§ **Source material**:
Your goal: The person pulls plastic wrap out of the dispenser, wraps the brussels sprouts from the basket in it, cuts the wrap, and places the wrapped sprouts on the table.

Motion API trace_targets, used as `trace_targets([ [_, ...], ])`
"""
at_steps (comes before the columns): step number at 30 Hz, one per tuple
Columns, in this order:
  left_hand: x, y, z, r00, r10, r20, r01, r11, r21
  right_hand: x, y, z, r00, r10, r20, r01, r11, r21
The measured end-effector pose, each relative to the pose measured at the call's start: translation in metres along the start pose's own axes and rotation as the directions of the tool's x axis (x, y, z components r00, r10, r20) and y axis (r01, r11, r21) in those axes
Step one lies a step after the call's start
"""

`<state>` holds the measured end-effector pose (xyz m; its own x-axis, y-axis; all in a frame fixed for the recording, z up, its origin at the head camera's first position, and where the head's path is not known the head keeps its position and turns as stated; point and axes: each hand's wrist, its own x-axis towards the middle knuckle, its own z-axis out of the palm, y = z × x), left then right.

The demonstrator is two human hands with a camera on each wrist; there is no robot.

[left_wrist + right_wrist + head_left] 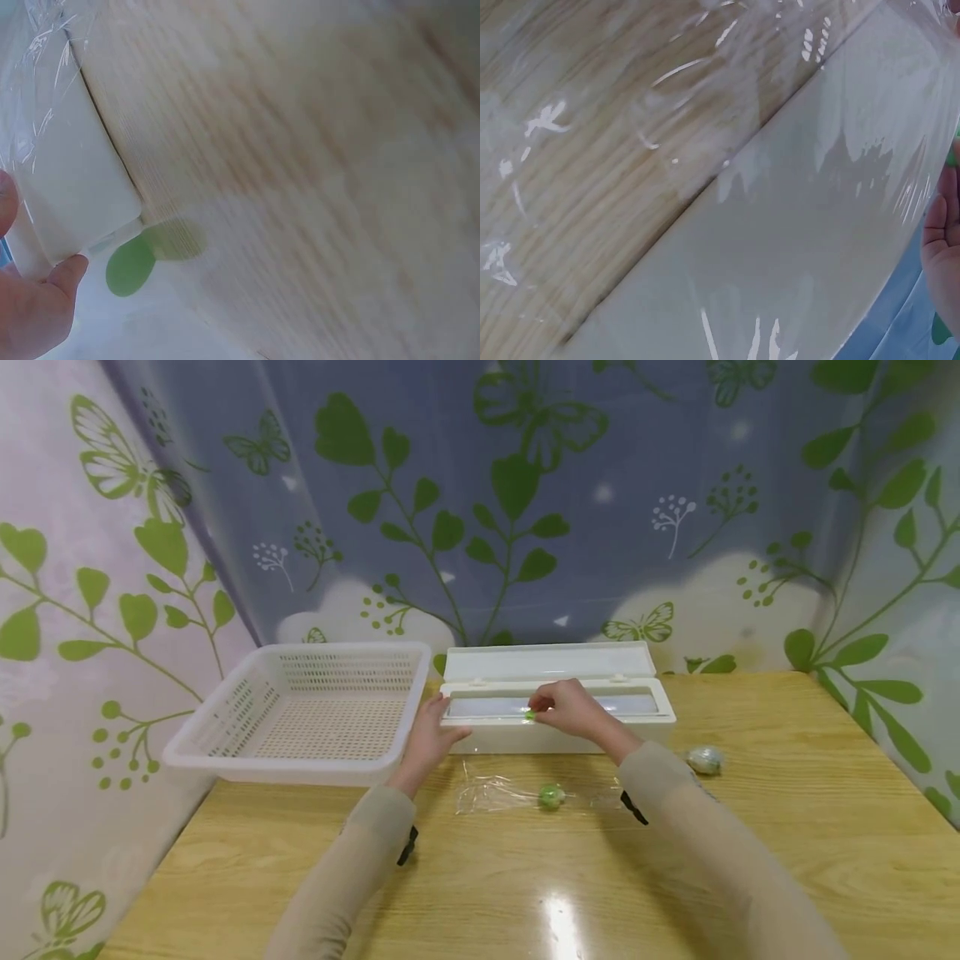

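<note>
A white cling film dispenser box (487,742) stands on the table with its lid (547,663) raised at the back. My left hand (429,739) grips the box's left end, thumb along the front. My right hand (567,707) pinches a small green slider (529,715) on the front rim, near the middle of the box. Clear cling film (491,795) hangs over the front wall and spreads onto the table. On the film lies a small round green-and-white thing (551,797). In the right wrist view the film (780,172) looks wrinkled, and the right fingers (937,232) show only at the edge.
A white perforated plastic basket (330,727) sits left of the box, close to my left hand. A small pale, shiny wrapped bundle (705,761) lies to the right. A patterned curtain (465,527) hangs behind the wooden table (487,893).
</note>
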<state>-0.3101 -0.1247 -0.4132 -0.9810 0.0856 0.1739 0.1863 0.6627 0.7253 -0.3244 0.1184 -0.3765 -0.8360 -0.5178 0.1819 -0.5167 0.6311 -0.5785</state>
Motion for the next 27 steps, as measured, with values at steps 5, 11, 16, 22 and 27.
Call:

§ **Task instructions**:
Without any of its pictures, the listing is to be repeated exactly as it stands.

§ **Solution to this problem**:
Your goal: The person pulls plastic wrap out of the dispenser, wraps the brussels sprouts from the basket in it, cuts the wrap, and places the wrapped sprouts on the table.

Motion API trace_targets, used as `trace_targets([ [_, ...], ])`
"""
at_steps (comes before the columns): step number at 30 Hz, one per tuple
Columns, in this order:
  left_hand: x, y, z, r00, r10, r20, r01, r11, r21
  right_hand: x, y, z, r00, r10, r20, r01, r11, r21
The measured end-effector pose, each relative to the pose measured at the call's start: translation in metres along the start pose's own axes and rotation as the directions of the tool's x axis (x, y, z components r00, r10, r20) and y axis (r01, r11, r21) in those axes
Step one lies a step after the call's start
"""

`<state>` holds the measured end-effector pose (xyz m; its own x-axis, y-axis; all in a frame fixed for the recording, z up, its origin at the head camera's first position, and where the head's path is not known the head keeps its position and turns as stated; point and axes: each hand's wrist, its own x-axis towards the middle knuckle, its own z-axis out of the palm, y = z × x), left then right.

The demonstrator is two human hands with a camera on each wrist; there is no robot.

[left_wrist + right_wrist + head_left] 

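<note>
A white cling film dispenser box (487,742) stands on the table with its lid (547,663) raised at the back. My left hand (429,739) grips the box's left end, thumb along the front. My right hand (567,707) pinches a small green slider (529,715) on the front rim, near the middle of the box. Clear cling film (491,795) hangs over the front wall and spreads onto the table. On the film lies a small round green-and-white thing (551,797). In the right wrist view the film (780,172) looks wrinkled, and the right fingers (937,232) show only at the edge.
A white perforated plastic basket (330,727) sits left of the box, close to my left hand. A small pale, shiny wrapped bundle (705,761) lies to the right. A patterned curtain (465,527) hangs behind the wooden table (487,893).
</note>
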<state>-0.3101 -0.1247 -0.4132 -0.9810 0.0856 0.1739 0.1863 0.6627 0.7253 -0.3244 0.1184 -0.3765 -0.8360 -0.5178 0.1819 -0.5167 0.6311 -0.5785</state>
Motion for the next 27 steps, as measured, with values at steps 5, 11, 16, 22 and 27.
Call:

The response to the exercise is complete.